YOUR GOAL.
Transcribe the data in full; each line must match exactly.

-- Opening Marker --

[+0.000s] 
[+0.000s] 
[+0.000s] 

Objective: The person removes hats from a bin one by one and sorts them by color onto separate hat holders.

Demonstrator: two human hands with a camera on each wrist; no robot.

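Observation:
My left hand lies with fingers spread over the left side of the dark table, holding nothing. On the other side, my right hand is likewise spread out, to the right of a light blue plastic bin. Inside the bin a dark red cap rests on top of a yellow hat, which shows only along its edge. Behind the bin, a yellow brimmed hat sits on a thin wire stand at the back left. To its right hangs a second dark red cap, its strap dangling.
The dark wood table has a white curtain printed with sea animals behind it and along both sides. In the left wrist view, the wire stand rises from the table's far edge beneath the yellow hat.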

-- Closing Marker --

RESULT.
[+0.000s] 
[+0.000s] 
[+0.000s] 

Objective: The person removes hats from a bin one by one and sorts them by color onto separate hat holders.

Demonstrator: two human hands with a camera on each wrist; no robot.

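Observation:
My left hand lies with fingers spread over the left side of the dark table, holding nothing. On the other side, my right hand is likewise spread out, to the right of a light blue plastic bin. Inside the bin a dark red cap rests on top of a yellow hat, which shows only along its edge. Behind the bin, a yellow brimmed hat sits on a thin wire stand at the back left. To its right hangs a second dark red cap, its strap dangling.
The dark wood table has a white curtain printed with sea animals behind it and along both sides. In the left wrist view, the wire stand rises from the table's far edge beneath the yellow hat.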

There's nothing left to add to the answer.